3 October 2024

Film Review – Suicide Squad (2016)

suicide-squad
The DC Extended Universe, and Warner Bros’ attempt to recreate the kind of magic being dished out down the road at Disney, is fast descending into farce. Suffering from a severe case of post-Nolan blues, they served up a pair of muted, sombre and insufferably dull movies in the shape of Man of Steel and Batman v Superman. You can imagine jets of hot stream shooting out of the ears of Warner executives as they continue to lose pace with their rivals at Marvel, and David Ayer’s Suicide Squad is a clear attempt to redress the balance and give themselves a Guardians of the Galaxy-esque shot in the arm. With talks of hastily cobbled-together reshoots doing the rounds, Suicide Squad is a conscious effort to lighten the load and quicken the pace of the struggling DC movie brand. It’s snappy and banter-filled but it’s also choppy and inane. Like a desperately self-conscious teenage boy whose just found his dad’s Sex Pistols LP and radiates a forced sense of ‘edginess’ while simultaneously pleading to be loved.

The premise is a Dirty Dozen derivative that sees a clutch of the DC Universe’s most disreputable villains turfed out of jail to fight crime in order to win a reduced sentence.
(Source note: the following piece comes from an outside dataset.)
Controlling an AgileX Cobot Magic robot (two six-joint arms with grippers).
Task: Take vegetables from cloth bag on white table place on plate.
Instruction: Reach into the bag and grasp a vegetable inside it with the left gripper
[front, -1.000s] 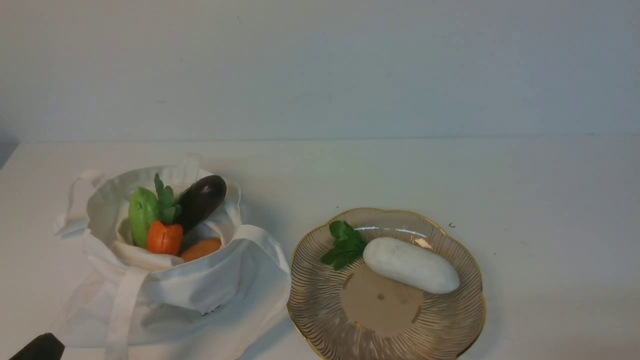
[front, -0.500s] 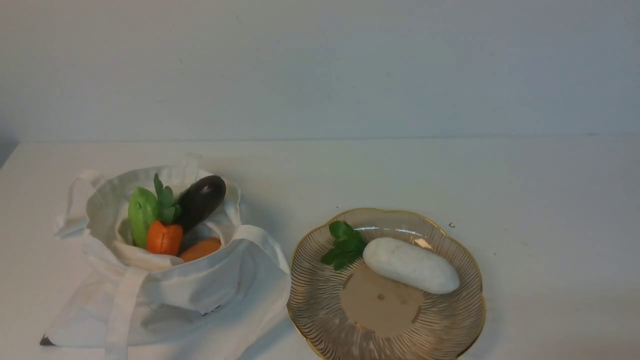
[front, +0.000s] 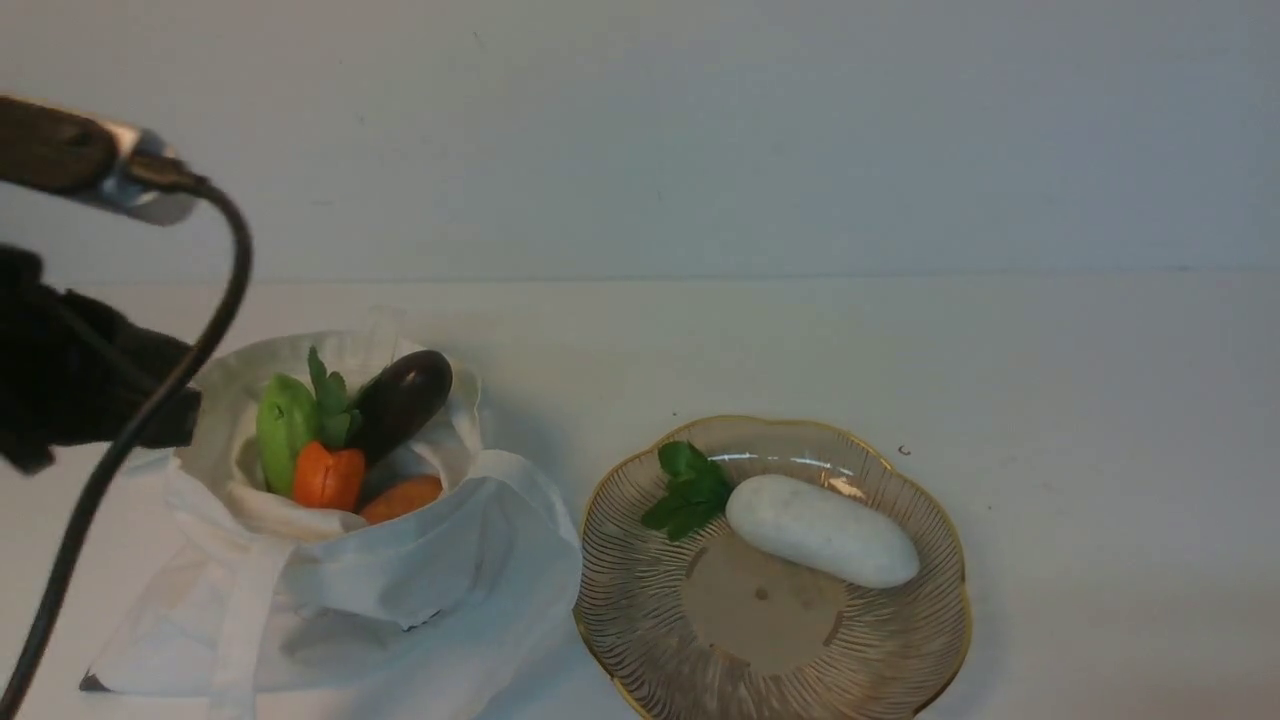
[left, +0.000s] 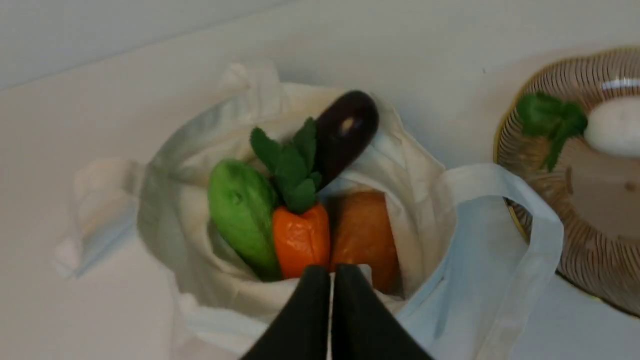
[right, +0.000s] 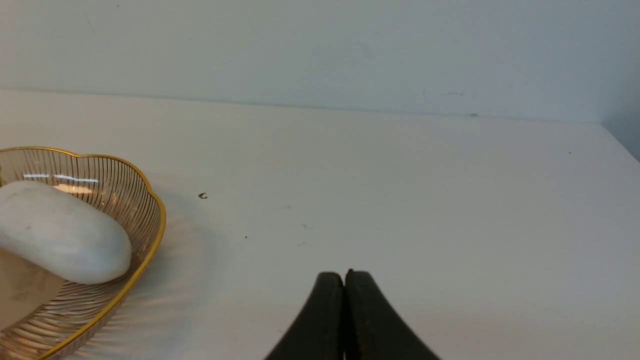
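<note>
A: What is the left gripper (left: 330, 270) gripping?
B: Nothing; it is hovering pinched closed above the cloth bag (left: 475, 280), where the vegetables (left: 300, 240) are lying, beside the plate (front: 620, 600). The right gripper (right: 344, 275) is hanging closed over the white table (right: 400, 200).

Plate (front: 640, 600) cut by bottom edge; tuber (front: 400, 497) half-hidden.

left arm (front: 70, 385) is chunky black, fat black cable (front: 240, 262) off a silver plug (front: 140, 190); left tool (left: 330, 272) and right tool (right: 344, 277) are smooth black tapered fingers (left: 305, 320)
</note>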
With Superman out of action following his tussle with Lex Luthor, the reasoning, according to Viola Davis’s security chief Amanda Waller, is that ‘meta-humans’ such as the Squad provide Earth with its best chance of protection from any super villains.

Suicide Squad begins with roughly twenty separate montage and flashback sequences lasting around forty minutes. The shotgun-blast opening hops around like an angry chimp on a space hopper, backwards and forwards, hither and yon, attempting to clue you in the new characters’ back-stories. It’s a curiously funny, and massively flawed, opening movement that succeeds in dragging out tiny moments to underwhelming effect and skipping over other seemingly important details. At the end of it, you feel like you’ve watched a couple of mini origin movies for a few of the squad and completely glossed over others. It’s a messy way to begin proceedings but it is, at the very least, moderately compelling, particularly as it includes an early Batman cameo and hints at a wider DC Universe that still holds promise.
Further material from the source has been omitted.